11. The facts in Sanwant Khan (supra) bear a striking resemblance to the facts that confront us in the present appeal. If the evidence of P.W.12 is to be discarded on the ground that such evidence is vague, (there is no mention of the date on which P.W.12 had seen the accused person in the neighbourhood and also as the said testimony runs counter to the prosecution case about arrest of the accused on 16.09.1991) the last seen theory built up on the evidence of P.W.5 and P.W.7 leaves a significant margin of time during which the crime could have been committed by somebody other than the accused. The said fact must go to the benefit of the accused. In this regard, it may be recollected that P.W.5 and P.W.7 have deposed that they had last seen the accused person in the early morning of the date of the occurrence i.e. 12.09.1991 and that they were going away to some other place. Even if the evidence of P.W.12 is to be accepted, all it can be said is that the evidence of the said witness read with the evidence of P.W.5 and P.W.7 disclose that the accused persons were seen in the vicinity of the neighbourhood of the crime little before the same was committed. By itself, the said circumstance cannot lead to any conclusion consistent with the guilt of the accused.
12. The above circumstance, if coupled with the recovery of the ornaments of the deceased from the possession of the accused, at best, create a highly suspicious situation; but beyond a strong suspicion nothing else would follow in the absence of any other circumstance(s) which could suggest the involvement of the accused in the offence/offences alleged. Even with the aid of the presumption under Section 114 of the Evidence Act, the charge of murder cannot be brought home unless there is some evidence to show that the robbery and the murder occurred at the same time i.e. in the course of the same transaction. No such evidence is forthcoming.

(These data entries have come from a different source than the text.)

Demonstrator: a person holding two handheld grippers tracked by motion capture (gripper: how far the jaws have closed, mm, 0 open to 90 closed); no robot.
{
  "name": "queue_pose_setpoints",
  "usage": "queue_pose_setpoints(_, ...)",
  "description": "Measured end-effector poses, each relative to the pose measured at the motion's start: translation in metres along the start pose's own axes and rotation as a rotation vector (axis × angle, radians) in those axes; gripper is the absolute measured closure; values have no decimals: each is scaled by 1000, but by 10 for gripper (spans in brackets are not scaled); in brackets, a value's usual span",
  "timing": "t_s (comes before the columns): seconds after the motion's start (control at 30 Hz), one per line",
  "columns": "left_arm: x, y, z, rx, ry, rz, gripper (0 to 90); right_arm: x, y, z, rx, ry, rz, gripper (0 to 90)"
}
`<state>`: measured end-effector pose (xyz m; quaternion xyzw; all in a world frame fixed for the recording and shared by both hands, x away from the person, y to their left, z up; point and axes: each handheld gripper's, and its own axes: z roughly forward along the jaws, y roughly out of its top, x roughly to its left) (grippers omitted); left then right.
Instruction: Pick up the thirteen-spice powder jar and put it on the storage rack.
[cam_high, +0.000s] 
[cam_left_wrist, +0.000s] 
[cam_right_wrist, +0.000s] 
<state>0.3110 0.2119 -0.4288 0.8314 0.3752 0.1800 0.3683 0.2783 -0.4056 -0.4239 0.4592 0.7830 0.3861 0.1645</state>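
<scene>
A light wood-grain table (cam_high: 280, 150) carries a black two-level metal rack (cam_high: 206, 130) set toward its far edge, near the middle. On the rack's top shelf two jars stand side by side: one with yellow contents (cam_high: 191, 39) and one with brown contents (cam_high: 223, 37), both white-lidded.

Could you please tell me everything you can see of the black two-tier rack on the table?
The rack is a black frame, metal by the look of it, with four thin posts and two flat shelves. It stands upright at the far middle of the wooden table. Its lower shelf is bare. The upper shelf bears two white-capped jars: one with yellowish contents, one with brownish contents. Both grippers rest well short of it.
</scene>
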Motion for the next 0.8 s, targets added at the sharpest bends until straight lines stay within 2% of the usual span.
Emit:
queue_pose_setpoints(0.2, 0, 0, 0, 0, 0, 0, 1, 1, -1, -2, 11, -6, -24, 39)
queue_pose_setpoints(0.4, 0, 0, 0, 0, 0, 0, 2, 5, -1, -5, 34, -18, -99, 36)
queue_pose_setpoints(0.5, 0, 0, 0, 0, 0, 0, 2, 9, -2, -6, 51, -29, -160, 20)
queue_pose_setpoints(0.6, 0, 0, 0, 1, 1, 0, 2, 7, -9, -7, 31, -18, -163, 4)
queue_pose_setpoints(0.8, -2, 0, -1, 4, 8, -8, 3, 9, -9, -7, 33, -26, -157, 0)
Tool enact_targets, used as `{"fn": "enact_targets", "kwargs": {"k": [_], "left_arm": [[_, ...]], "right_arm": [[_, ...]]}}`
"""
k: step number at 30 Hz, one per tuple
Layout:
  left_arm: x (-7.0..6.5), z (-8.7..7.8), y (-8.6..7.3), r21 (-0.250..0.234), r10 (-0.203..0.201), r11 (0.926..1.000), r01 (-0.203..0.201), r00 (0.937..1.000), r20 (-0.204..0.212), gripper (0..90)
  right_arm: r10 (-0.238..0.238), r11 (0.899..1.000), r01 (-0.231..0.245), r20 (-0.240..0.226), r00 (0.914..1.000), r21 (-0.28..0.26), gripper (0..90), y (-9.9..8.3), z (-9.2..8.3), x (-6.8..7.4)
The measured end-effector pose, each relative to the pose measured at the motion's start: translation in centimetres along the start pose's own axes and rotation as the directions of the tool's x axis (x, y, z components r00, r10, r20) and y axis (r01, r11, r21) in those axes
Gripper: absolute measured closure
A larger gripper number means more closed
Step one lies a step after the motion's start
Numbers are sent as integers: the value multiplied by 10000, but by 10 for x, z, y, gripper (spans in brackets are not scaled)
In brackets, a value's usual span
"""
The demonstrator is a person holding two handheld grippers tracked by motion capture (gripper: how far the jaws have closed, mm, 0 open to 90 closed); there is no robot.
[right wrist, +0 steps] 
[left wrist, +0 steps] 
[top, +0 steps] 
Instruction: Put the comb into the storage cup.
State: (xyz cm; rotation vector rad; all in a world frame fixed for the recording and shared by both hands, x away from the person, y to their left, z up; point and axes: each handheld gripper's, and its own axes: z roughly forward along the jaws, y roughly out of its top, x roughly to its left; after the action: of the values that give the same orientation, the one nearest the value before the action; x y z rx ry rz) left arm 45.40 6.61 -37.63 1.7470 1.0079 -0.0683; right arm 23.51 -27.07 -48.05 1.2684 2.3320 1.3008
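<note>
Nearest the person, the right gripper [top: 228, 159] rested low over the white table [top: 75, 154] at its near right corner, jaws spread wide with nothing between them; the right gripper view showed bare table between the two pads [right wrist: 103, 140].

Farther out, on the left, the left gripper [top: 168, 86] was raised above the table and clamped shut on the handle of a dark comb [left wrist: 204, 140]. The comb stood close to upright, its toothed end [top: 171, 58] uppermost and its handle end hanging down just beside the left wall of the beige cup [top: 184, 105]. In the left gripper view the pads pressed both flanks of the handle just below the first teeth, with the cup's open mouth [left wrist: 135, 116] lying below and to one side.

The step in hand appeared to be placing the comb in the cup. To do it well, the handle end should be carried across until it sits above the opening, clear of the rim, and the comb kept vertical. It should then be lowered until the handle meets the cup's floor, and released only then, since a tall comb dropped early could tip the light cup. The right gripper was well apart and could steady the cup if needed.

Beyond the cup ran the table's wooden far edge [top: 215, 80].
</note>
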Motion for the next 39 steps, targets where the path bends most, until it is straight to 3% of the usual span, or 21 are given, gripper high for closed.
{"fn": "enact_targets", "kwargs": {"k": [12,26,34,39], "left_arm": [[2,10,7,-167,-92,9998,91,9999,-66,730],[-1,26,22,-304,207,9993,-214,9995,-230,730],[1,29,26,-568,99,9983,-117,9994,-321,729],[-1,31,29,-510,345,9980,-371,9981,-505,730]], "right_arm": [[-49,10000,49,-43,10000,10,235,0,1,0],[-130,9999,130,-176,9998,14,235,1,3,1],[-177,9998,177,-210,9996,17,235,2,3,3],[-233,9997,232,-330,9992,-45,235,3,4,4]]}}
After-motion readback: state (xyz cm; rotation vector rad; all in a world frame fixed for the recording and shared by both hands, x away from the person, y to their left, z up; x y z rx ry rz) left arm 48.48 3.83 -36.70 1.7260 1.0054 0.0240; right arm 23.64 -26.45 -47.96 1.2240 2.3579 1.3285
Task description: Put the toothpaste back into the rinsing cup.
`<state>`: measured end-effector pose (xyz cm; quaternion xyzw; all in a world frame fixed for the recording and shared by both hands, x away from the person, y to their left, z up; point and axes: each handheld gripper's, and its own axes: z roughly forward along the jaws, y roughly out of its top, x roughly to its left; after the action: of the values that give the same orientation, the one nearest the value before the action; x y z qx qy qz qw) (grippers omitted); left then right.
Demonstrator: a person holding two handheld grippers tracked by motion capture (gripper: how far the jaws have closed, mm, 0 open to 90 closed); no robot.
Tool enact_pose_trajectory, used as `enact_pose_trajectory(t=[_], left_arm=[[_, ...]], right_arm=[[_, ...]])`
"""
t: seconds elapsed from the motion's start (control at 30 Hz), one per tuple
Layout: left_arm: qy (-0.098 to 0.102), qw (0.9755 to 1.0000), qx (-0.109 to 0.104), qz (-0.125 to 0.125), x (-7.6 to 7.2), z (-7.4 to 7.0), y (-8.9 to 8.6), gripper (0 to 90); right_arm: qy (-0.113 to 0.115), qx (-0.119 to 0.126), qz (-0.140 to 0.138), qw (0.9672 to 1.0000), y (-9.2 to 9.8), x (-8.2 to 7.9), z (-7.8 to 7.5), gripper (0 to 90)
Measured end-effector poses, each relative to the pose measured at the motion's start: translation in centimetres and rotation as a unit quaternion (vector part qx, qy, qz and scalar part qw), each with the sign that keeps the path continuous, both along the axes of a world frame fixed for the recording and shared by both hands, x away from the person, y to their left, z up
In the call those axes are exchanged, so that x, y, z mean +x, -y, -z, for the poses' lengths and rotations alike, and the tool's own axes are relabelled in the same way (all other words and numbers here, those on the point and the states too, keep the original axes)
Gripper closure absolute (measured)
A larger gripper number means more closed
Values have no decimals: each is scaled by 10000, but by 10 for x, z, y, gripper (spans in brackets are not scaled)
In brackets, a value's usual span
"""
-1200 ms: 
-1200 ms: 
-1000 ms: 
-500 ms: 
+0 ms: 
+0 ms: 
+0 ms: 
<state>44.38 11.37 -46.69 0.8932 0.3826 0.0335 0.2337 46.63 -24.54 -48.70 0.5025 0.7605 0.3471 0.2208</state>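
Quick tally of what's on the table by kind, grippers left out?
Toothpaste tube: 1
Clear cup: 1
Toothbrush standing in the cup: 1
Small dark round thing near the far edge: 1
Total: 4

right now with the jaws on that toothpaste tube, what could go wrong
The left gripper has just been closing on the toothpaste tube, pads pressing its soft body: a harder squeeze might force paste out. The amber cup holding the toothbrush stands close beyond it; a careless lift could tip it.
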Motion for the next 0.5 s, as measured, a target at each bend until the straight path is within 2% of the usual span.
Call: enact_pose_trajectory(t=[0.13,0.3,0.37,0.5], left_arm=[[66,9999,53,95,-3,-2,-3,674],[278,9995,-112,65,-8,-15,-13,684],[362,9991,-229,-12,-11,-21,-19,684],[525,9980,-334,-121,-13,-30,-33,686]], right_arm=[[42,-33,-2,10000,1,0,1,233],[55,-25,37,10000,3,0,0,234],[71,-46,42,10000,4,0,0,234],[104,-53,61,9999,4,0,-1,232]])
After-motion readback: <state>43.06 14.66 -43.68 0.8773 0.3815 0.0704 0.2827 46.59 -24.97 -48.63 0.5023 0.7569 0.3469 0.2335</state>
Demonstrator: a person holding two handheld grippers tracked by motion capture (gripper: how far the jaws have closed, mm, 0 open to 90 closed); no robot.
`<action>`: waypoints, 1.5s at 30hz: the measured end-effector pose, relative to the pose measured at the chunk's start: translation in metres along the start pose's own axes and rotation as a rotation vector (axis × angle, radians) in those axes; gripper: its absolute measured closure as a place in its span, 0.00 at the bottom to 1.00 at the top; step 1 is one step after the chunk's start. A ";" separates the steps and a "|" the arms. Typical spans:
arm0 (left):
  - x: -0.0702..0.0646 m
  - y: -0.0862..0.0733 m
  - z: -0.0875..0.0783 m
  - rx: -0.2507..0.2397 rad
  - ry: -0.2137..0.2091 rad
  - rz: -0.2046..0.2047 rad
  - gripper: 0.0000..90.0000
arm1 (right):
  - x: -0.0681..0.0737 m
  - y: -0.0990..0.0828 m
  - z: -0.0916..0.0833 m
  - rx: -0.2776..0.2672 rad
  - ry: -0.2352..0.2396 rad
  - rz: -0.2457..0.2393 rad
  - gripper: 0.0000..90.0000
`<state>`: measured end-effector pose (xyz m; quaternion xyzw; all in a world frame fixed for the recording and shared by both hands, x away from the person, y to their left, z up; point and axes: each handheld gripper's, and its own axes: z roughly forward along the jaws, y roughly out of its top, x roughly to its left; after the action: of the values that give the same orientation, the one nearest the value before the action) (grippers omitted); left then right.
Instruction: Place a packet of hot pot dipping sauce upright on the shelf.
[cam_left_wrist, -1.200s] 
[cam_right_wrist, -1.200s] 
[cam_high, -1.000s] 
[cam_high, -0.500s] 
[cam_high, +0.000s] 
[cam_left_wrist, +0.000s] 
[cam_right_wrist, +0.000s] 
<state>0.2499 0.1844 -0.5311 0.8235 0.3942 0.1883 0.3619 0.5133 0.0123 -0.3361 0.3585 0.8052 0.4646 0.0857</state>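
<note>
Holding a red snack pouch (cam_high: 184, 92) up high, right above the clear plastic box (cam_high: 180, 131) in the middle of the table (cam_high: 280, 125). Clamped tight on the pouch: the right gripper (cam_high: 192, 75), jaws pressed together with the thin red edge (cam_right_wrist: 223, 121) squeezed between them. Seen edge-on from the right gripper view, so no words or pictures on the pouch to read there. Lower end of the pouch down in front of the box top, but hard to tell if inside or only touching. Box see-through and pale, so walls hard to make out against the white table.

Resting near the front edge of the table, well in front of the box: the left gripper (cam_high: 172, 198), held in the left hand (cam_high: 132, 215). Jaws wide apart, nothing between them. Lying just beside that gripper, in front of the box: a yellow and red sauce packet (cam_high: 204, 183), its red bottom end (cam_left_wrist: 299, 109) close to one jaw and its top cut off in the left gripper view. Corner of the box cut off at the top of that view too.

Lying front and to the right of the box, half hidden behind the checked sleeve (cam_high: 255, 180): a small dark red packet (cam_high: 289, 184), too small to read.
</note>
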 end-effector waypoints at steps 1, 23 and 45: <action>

13. In view of what has been found above, we do not see as to how the charge against the accused/appellant under Section 302 IPC can be held to be proved. The learned trial court as well as the High Court, therefore, seems to be erred in holding the accused guilty for the said offence. However, on the basis of the presumption permissible under Illustration (a) of Section 114 of the Evidence Act, it has to be held that the conviction of the accused appellant under Section 392 IPC is well founded. Consequently, we hold that the prosecution has failed to bring home the charge under Section 302 IPC against the accused and he is acquitted of the said offence. The conviction under Section 392 IPC is upheld. As the accused appellant, who is presently in custody, had already served the sentence awarded to him under Section 392 IPC, we direct that he be set at liberty forthwith.
14. The appeal, consequently, is partly allowed in terms of the above.